Молодая пастушка спешила на рынок, но по дороге залезла на дерево поесть вишен. Увидав спешащего к ней пастушка, не удержалась, упала, платьем зацепившись за сучок.
Сучок преломленный
За платье задел;
Пастух удивленный
Всю прелесть узрел.
Среди двух прелестных
Белей снегу ног,
На сгибах чудесных
Пастух то зреть мог.
Что скрыто до время
У всех милых дам.
За что из Эдема
Был изгнан Адам.
Стишок прочитался легко и выучился быстро. Когда Иван Владимирович вернулся к обеду из больницы, Сережа тотчас вошел к нему в кабинет, объявил, что готов читать выученное и прочел с неподвижным лицом, старательно, но глазами при этом поблескивал.
Прельщенный красою.
Младой пастушок
Горячей рукою
Коснулся до ног.
И вмиг зарезвился
Амур в их ногах;
Пастух очутился
На полных грудях.
И вишню румяну
В соку раздавил,
И соком багряным
Траву окропил.
«Как они, однако, хитры в этом переходном возрасте полового созревания!.. Этот мальчишка сумел и Пушкина взять к себе в заговорщики против меня и против тех, кто из лучших побуждений превратил эротические стихи Пушкина в невинный хрестоматийный детский стишок-пейзажик.
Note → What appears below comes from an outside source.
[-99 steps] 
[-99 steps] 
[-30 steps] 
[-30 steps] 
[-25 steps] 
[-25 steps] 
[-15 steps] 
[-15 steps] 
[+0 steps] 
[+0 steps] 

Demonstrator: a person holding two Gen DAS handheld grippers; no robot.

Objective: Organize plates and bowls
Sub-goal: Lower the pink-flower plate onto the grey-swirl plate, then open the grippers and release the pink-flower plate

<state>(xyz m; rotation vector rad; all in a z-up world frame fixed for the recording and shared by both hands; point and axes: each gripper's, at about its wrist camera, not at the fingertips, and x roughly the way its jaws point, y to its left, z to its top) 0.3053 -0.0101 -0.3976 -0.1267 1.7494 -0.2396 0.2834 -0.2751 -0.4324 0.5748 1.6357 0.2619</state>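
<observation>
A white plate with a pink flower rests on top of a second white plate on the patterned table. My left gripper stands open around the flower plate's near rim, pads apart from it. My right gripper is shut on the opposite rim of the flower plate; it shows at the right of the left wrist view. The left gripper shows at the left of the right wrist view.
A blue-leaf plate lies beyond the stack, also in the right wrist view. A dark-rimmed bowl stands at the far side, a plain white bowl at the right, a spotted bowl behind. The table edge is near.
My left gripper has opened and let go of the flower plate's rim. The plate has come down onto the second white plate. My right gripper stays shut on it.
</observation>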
И глаза, глаза… Так же и она смотрела во время наших примирений. Смотрела и лгала. Нет, мне еще предстоит с Сережей много хлопот и, может быть, много бед… Как его убедить? Может, заплакать, опуститься перед ним на колени, как уже случилось раз у меня с его матерью, опуститься на колени и умоляюще повторять: „Ну пойми меня, ну пойми…“ Нет, все бесполезно».
— Иди, дружище, к себе, — сказал Иван Владимирович Сереже мягко и ласково. — Сейчас я приду, и мы сядем обедать.
«Я остался при своем, а он остался при своем, — глядя вслед уходящему Сереже, подумал Иван Владимирович, — все-таки трудно без женщины, без жены воспитывать сына. Сколько еще будет неприятностей!»
Грядущими бедами были переполнены и мысли Мери Яковлевны, пребывавшей к тому же в нервном состоянии из-за женский своих заболеваний, впрочем приходящих в норму, благодаря лечению у нового гинеколога Сатановского. Но если последствия прежнего, как она считала, неудачного лечения у Ивана Владимировича преодолевались, то последствия многолетней, необдуманно допущенной дружбы Бэлочки с Сережей преодолеть не удалось.
Она знала, что Бэлочка продолжает встречаться с Сережей вне дома, она в этом не сомневалась, потому что помнила, как сама встречалась с Бэлочкиным отцом, вопреки запрету родителей, считавших Григория комсомольским голодранцем. Правда, ей тогда было не четырнадцать с половиной, как Бэлочке, а шестнадцать с половиной. В семнадцать она забеременела и даже помнит, при каких обстоятельствах: в лесу на коврике.